なお、動物病院によっては、診療時間外であっても、カルテがある猫については診察を受け付けてくれる場合もあります。深夜の場合は難しい可能性が高いものの、診療時間を少し過ぎてしまっているという程度であれば、「まずは猫の状態をよくわかっている、かかりつけ医に相談する」というのも一つの方法です。
入院しなければならない時のポイント
猫の体調が悪化してしまった場合は、入院が必要になることもあります。しかし、体調を崩した猫にとって、「具合が悪いのに、飼い主さんと離されて知らない場所で過ごさなければいけない」というのは大きな不安、ストレスを伴います。

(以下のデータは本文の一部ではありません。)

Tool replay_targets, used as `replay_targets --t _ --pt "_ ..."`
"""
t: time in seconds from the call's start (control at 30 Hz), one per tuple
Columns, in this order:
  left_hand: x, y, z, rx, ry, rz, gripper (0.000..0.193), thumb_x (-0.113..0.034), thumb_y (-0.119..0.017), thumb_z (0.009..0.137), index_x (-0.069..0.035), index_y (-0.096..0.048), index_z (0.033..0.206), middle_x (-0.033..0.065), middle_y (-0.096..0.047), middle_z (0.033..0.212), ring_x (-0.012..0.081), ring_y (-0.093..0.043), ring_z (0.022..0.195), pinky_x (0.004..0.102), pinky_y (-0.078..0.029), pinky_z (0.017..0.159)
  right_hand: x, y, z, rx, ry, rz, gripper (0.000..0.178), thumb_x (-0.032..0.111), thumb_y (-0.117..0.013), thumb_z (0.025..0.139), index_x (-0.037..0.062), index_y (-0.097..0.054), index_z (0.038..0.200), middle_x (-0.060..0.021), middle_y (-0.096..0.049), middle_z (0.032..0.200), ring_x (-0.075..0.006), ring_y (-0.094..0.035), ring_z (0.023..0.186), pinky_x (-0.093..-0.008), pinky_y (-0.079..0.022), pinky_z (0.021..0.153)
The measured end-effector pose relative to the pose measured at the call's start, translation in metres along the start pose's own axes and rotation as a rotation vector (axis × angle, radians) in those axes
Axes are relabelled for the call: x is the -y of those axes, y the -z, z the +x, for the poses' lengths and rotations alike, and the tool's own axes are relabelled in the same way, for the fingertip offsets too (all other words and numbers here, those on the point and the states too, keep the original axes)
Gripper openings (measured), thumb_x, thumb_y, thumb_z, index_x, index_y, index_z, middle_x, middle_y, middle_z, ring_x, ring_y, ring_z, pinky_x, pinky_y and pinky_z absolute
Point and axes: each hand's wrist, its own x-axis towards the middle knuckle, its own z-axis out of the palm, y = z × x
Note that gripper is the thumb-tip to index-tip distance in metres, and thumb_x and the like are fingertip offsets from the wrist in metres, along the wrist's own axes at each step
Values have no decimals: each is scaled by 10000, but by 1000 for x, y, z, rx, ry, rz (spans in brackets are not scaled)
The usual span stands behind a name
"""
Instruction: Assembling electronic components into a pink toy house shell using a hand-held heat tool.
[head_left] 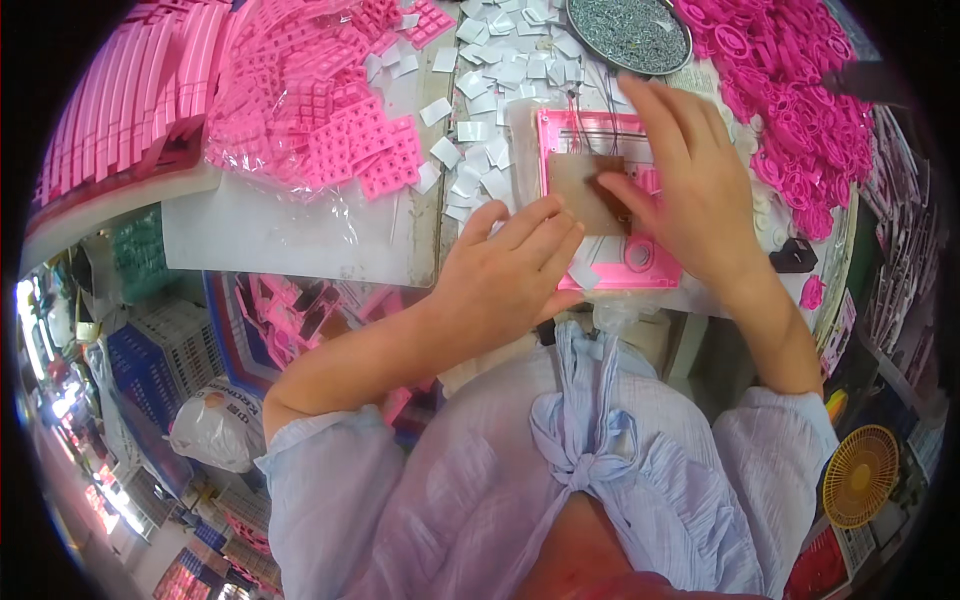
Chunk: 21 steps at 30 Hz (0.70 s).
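Note:
A brown circuit board (578,190) lies over a pink plastic housing (658,278) near the front edge of the table, with thin wires (600,105) running up from behind it. My left hand (500,265) rests at the board's lower left corner, its fingers stretched out. Above the board's right side is my right hand (700,185), fingers apart and the thumb over the board's face; it grips nothing that I can see. A small white square piece (583,275) sits by my left fingertips. Part of the housing is hidden under the board and my hands.
Many white square pieces (478,100) are scattered left of the housing. Pink keypads (350,140) pile up further left, beside curved pink strips (150,90). A round tray of small metal parts (632,35) stands at the back. Dark pink rings (800,110) heap at the right.

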Motion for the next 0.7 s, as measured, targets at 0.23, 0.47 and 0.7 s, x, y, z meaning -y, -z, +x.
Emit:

飼い主さんのにおいがする毛布やタオル、普段から使っている食器などを用意して、少しでも環境の変化を少なくしてあげましょう。看護師や獣医師に、猫が普段どのように過ごしているのか、どのようなことにストレスを感じるのかといった性格についての説明をしておくと、それに応じた配慮をしてもらえるはずです。
入院には飼い主の心の準備も必要
猫が入院するとなると、飼い主さんは猫の様子をリアルタイムで知ることができなくなります。もしも、体調が急変したときに、病院からどこに連絡をもらうのかについても、病院と打ち合わせをしておきましょう。また、家族間でも、いざというときに誰がどのような行動をとるのか相談をしておくと安心です。
入院で想像以上の医療費がかかることも
猫には人間のように健康保険制度がありませんから、医療費は全額を飼い主が負担しなければいけません。そのため、入院や手術を行うことになると、想像以上に高額な医療費が発生することもあります。入院をする場合、猫の過ごし方や入院生活へのサポートについて考えるとともに、いくらくらい費用がかかるのか、また、かけられる時間や金額はどのくらいなのかについても検討しておかなければいけません。獣医師とよく相談して、後悔のない治療方針を選択しましょう。
不意の出費に備えてペット保険も
猫に健康保険はありませんが、任意で加入できるペット保険があります。月々保険料を支払うことで、病院で治療を受けたときに、補償分が減額されたり、手術一時金や入院給付金などが受け取れたりと、飼い主の負担額を減らすことができます。
加入条件や保険料、給付条件などは、保険会社によって細かく異なります。加入を検討するときは、月々に必要な保険料だけでなく、どのようなときにどんな給付が受けられるのか、給付申請はどのように行うのかなど、内容についても吟味するようにしてください。